DESCRIPTION OF THE TASK – Answer with the exact lines of the following material from the one containing "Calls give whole" through the one containing "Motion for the", both end lines included.

+ + + + + + +

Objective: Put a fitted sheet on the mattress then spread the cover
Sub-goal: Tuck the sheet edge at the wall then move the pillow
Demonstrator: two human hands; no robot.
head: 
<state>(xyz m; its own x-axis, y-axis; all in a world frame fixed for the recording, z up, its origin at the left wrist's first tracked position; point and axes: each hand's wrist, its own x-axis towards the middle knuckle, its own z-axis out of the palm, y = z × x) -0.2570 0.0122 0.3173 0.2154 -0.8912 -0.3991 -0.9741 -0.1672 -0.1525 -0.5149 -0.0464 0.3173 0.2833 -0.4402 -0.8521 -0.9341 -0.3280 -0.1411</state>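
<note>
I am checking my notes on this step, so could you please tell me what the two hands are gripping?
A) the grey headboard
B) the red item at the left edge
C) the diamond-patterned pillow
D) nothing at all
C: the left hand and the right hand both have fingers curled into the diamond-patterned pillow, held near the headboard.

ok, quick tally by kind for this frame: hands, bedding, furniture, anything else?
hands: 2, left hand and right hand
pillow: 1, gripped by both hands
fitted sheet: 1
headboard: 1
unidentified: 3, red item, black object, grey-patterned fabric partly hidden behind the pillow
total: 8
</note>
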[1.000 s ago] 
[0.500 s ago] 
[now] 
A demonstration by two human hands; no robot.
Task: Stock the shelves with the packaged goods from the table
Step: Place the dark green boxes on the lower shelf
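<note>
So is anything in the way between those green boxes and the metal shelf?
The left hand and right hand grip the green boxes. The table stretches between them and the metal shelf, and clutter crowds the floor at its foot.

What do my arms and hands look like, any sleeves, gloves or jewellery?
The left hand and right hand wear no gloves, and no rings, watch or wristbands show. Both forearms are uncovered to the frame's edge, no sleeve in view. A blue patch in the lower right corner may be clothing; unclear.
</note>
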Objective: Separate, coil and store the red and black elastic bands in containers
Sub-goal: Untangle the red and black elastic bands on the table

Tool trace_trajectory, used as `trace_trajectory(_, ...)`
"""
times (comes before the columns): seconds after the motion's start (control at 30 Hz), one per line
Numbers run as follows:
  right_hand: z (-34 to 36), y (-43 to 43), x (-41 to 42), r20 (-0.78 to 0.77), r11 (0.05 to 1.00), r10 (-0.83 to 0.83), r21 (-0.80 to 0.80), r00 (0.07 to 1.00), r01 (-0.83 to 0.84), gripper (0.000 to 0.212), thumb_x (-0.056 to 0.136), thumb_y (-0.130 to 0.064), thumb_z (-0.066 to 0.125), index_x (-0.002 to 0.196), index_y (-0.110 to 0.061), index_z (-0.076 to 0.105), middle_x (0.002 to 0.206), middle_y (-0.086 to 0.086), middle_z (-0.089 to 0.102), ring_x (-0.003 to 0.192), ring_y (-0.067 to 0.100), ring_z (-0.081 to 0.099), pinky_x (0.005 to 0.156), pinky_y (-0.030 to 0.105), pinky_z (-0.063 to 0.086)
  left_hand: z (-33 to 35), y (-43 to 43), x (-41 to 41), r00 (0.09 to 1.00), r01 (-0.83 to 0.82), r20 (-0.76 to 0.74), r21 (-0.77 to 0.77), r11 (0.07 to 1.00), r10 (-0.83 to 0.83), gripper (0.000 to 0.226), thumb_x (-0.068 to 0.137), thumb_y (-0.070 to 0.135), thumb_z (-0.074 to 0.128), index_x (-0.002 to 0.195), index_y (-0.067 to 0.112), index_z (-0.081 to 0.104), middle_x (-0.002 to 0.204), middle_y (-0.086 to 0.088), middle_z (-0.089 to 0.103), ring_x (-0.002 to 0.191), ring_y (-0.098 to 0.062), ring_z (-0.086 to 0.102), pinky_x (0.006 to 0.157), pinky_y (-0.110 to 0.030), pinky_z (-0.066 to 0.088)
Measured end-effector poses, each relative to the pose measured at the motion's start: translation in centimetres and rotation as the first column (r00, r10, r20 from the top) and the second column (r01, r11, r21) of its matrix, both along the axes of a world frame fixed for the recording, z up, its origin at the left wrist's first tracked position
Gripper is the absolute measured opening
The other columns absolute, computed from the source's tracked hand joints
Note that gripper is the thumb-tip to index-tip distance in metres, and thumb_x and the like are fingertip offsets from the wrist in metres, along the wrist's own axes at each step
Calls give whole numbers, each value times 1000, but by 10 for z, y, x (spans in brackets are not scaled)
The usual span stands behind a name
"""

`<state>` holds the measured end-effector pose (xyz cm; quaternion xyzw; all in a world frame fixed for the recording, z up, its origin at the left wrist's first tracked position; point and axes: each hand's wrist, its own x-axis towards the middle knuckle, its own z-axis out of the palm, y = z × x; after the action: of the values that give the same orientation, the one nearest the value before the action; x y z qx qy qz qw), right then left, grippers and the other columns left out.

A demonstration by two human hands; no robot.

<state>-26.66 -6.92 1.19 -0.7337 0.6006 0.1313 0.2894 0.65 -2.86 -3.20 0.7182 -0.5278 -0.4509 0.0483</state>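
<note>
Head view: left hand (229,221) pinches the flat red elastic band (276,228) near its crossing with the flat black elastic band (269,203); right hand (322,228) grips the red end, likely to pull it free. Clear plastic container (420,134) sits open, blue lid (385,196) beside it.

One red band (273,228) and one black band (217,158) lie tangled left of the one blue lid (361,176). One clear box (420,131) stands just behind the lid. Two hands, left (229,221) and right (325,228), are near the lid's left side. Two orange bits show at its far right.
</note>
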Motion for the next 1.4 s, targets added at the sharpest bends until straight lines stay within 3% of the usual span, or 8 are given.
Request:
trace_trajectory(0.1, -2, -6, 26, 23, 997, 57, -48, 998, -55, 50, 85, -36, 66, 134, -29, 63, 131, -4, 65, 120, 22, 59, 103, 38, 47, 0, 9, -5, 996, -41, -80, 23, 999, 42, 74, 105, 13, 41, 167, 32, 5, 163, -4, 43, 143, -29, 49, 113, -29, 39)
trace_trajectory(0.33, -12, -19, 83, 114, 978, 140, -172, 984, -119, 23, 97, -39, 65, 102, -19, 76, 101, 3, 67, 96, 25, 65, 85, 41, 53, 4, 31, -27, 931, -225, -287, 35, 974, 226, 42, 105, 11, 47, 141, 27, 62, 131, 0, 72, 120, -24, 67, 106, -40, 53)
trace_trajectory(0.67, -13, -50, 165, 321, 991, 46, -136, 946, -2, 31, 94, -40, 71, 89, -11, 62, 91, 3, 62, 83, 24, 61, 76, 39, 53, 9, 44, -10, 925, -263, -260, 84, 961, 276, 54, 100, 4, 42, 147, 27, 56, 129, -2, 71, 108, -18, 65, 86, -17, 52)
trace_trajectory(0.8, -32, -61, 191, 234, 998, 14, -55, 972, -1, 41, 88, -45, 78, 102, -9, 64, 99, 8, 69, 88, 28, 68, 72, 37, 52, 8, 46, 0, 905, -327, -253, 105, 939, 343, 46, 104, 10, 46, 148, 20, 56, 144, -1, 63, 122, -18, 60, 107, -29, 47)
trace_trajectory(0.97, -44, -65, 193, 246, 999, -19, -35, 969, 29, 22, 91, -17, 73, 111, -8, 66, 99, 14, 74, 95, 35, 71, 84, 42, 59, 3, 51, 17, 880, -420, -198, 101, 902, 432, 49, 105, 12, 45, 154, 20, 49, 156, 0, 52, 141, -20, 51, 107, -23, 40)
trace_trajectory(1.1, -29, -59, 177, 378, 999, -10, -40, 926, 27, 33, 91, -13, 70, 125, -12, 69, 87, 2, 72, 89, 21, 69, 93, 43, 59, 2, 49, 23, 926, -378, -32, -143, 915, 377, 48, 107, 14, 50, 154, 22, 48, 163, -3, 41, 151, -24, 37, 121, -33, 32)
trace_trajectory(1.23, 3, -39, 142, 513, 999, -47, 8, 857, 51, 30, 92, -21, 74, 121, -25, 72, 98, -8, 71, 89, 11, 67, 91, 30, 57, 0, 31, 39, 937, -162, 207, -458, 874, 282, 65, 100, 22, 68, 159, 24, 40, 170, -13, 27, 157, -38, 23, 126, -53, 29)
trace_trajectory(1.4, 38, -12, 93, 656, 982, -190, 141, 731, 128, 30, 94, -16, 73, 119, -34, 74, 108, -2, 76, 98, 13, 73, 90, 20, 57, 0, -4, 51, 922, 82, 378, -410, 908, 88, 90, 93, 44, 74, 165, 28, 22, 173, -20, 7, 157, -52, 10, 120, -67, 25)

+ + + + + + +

ANSWER AREA –
Calls give whole numbers, each value times 1000, but by 10 for z, y, x (spans in brackets are not scaled)
The usual span stands behind a name
"""

`<state>` holds the measured end-effector pose (xyz cm; quaternion xyzw; all in a world frame fixed for the recording, z up, its origin at the left wrist's first tracked position; point and axes: each hand's wrist, its own x-axis towards the middle knuckle, its own z-axis out of the palm, y = z × x; after the action: of the values that give the same orientation, the one nearest the value before the action; x y z qx qy qz qw), right then left, grippers and the other columns left out.

A demonstration by two human hands; no robot.

<state>-26.66 -6.92 1.19 -0.7337 0.6006 0.1313 0.2894 0.65 -2.86 -3.20 0.7182 -0.5278 -0.4509 0.0483</state>
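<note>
Head view: left hand (229,221) pinches the flat red elastic band (276,228) near its crossing with the flat black elastic band (269,203); right hand (322,228) grips the red end, likely to pull it free. Clear plastic container (420,134) sits open, blue lid (385,196) beside it.

One red band (273,228) and one black band (217,158) lie tangled left of the one blue lid (361,176). One clear box (420,131) stands just behind the lid. Two hands, left (229,221) and right (325,228), are near the lid's left side. Two orange bits show at its far right.
</note>
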Motion for the next 1.4 s, targets added at the sharpest bends until straight lines stay within 3% of the usual span, or 8 are given.

Nothing else remains in this exercise.